I've looked for help with this question but I have not found anything, I hope this is not a duplicate.

Define the set $A=\{\mid x+y\sqrt{2}\mid \ : x,y\in \mathbb{Z}\ \mbox{and} \mid x+y\sqrt{2}\mid\gt0 \}$, prove that the infimum of this set is zero.

This is what I've thought: Proving that $[y\sqrt{2}]$ (where $[\cdot ]$ is the floor function) can be close to zero as we want would prove the proposition, so I suppose that this doesn't hold and I want to arrive to the contradiction that for some $y_0$: $[y_0\sqrt{2}]=0$, this would contradict the fact that $\sqrt{2}$ is irrational.
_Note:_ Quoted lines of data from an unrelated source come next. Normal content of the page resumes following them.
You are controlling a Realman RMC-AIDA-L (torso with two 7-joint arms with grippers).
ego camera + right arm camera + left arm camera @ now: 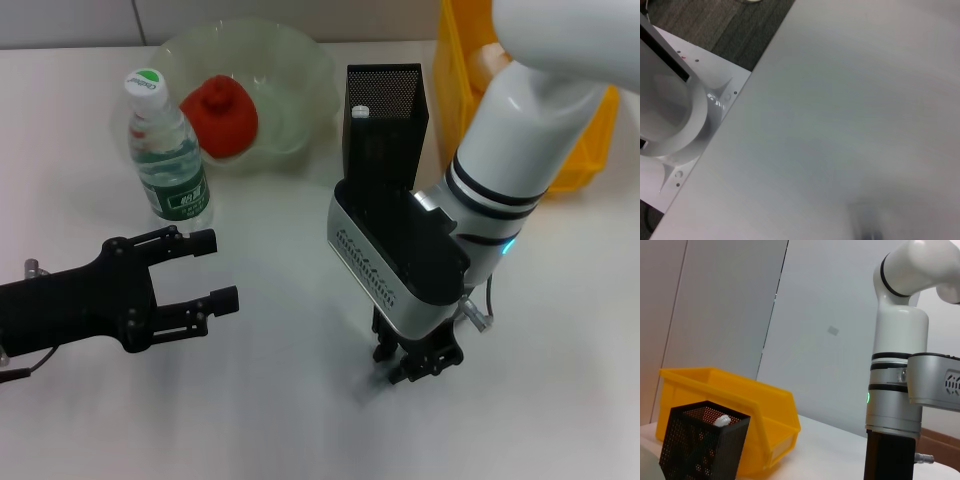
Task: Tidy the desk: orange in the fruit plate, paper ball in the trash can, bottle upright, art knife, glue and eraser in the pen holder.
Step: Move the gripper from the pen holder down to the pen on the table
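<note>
Right gripper (415, 368) points straight down at the table (270, 420), fingertips close above the surface in front of the pen holder (383, 115); whether its fingers are apart or together cannot be told, since the wrist housing covers most of them. Left gripper (215, 270) lies level over the table's left side, its two fingers apart and holding nothing, just in front of the bottle (168, 150).

Count: one bottle, standing upright; one orange (222, 113), resting in the one fruit plate (300, 70); one pen holder, with one small white-topped item (360, 112) showing at its rim; one trash can (460, 60), behind the right arm.

The right arm hides most of the trash can, so its contents cannot be made out. No eraser is identifiable in any view.
</note>
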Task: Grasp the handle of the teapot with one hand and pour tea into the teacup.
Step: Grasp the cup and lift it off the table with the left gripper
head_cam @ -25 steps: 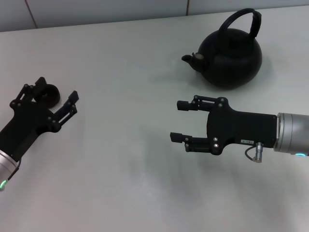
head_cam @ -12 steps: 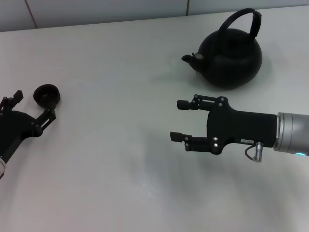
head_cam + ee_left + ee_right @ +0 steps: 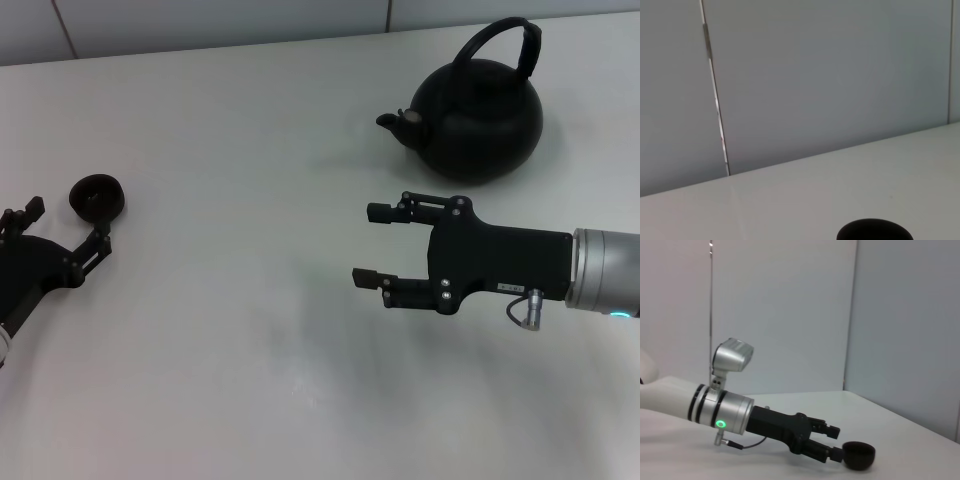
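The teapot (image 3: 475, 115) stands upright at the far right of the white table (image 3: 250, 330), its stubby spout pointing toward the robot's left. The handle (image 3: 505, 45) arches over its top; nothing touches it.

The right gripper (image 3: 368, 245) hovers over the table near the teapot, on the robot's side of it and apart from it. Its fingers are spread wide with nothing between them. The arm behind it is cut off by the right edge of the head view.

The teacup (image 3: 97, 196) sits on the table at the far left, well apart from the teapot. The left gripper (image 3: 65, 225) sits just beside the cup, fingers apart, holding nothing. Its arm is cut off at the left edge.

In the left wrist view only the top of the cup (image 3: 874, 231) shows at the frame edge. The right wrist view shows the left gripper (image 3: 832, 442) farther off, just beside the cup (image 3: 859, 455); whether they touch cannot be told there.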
Can someone give me a hand? Thanks! (This problem arised in the context of integer lattices)

Answer 1

Hint: Let $x=-1 + \sqrt 2 \in A$. Then $0<x<1$ and $x^n \in A$ $\forall n \in \mathbb N$.

Answer 2

Here's an alternative solution, using one of my favorite questions: Characterizing Dense Subgroups of the Reals.

Let $B=\left\{x+y\sqrt{2}:x,y\in\mathbb{Z}\right\}$. Then $B$ is a subgroup of $\mathbb{R}$. By the referred question, $B$ is either dense or of the form $B=\mathbb{Z}a$ for some $a\in\mathbb{R}$. If the latter were true, we would have $1\in B=\mathbb{Z}a$, so $a\in\mathbb{Q}$, but also $\sqrt{2}\in B=\mathbb{Z}a\subseteq\mathbb{Q}$, an absurd.

Thus, $B$ is dense in $\mathbb{R}$. Since $B=-B$, we can approximate $0$ by positive elements of $B$, that is, by elements of $A=\left\{|x|:x\in B,x\neq 0\right\}=\left\{x:x\in B,x>0\right\}$, so $\inf A=0$.